The basics of headlights really haven’t changed all that much in the last few decades. Sure, they’ve gotten brighter, smarter, and better looking. But they still turn on to illuminate the road ahead of you. In Geneva, Mercedes is showing off what it’s calling “the future of car lighting.” It’s a new head light technology called Digital Light.
The hardware is a light with a resolution of over one million pixels per head light. Rather than blanketing the roadway with the same intensity light, the digital light adapts the lighting to your driving conditions. For example, say you’re driving at night and there is a highly reflective sign coming up. The digital light can decrease the intensity of the light that’s being sent to the reflective sign, while keeping the other parts of the road illuminated brightly. This way, the driver won’t be dazzled by the fierce reflection of the sign while trying to navigate the dark landscape around it.

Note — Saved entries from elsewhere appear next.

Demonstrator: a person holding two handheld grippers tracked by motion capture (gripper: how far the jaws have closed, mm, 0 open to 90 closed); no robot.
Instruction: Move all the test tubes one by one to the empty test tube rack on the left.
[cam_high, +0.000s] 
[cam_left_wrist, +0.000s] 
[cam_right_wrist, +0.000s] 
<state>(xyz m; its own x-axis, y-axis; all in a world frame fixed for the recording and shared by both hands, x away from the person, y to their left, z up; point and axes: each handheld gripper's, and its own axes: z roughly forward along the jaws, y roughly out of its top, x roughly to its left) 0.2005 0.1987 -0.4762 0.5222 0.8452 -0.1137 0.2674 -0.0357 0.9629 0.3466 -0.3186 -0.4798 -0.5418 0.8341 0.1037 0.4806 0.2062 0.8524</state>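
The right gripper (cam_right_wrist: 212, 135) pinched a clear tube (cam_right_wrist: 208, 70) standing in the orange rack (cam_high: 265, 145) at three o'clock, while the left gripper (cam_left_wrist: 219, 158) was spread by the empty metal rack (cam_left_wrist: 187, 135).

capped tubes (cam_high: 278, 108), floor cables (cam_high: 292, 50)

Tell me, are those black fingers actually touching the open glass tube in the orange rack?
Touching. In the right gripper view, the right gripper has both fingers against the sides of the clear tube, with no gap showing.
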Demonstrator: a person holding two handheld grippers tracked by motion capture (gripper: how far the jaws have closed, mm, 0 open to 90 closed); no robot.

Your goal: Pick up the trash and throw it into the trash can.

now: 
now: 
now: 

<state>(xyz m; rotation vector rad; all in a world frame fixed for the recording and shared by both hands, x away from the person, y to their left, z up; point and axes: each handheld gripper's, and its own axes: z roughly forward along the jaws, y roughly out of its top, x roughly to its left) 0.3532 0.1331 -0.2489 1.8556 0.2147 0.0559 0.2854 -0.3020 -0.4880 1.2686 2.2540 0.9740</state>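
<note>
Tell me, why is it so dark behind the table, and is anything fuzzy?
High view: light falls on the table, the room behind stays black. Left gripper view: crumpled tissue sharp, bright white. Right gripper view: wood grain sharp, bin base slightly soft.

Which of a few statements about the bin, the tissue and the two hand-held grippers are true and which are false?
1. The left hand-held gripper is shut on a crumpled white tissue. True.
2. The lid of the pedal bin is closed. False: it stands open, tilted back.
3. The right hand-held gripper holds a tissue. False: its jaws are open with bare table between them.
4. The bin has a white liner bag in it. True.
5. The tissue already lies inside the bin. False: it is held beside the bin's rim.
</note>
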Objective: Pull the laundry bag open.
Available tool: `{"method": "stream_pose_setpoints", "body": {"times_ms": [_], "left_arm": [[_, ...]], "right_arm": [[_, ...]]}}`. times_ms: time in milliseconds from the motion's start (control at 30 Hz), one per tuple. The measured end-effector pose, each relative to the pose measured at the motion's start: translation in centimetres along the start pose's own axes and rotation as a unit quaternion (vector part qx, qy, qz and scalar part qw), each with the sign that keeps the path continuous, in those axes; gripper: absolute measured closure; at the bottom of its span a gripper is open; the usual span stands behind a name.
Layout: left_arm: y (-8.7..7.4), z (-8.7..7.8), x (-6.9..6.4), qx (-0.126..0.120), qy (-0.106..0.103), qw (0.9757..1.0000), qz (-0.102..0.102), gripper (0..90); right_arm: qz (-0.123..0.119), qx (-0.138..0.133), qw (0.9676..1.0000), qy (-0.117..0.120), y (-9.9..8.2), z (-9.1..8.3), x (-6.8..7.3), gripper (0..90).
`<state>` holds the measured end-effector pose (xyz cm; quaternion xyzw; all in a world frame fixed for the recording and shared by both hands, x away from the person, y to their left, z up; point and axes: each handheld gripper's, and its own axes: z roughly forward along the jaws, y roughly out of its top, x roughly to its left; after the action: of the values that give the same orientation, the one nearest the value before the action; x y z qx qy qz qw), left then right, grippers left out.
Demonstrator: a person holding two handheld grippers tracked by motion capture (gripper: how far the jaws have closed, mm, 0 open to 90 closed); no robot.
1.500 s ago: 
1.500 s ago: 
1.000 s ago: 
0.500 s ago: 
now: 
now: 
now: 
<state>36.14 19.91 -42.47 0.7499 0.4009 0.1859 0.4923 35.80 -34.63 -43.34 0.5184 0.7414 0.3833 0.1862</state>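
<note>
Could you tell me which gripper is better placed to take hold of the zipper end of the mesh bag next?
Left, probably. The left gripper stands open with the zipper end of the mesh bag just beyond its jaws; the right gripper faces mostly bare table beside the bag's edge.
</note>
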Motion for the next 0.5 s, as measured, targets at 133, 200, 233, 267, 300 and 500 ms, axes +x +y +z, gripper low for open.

Cameras in the headlights and other sensor systems help vehicle make the right decisions of what to light at what intensity. Powerful computer systems allow the data to be evaluated in milliseconds, giving lighting fast commands to the head lights to adapt.
The company says that the software-controlled digital lights can also project symbols and other shapes onto the road. This will not only give the driver information directly in their field of vision but it could also allow the car to communicate with those around it. The current symbol catalogue includes a low-grip surface symbol, construction-site, rear-end collision, lane-keeping, blind-spot and speed.
Mercedes says the technology will be entering small series production in the Mercedes-Maybach S-Class. Selected fleet customers are expected to take delivery of the first cars hooked up with the digital lights in the first half of this year.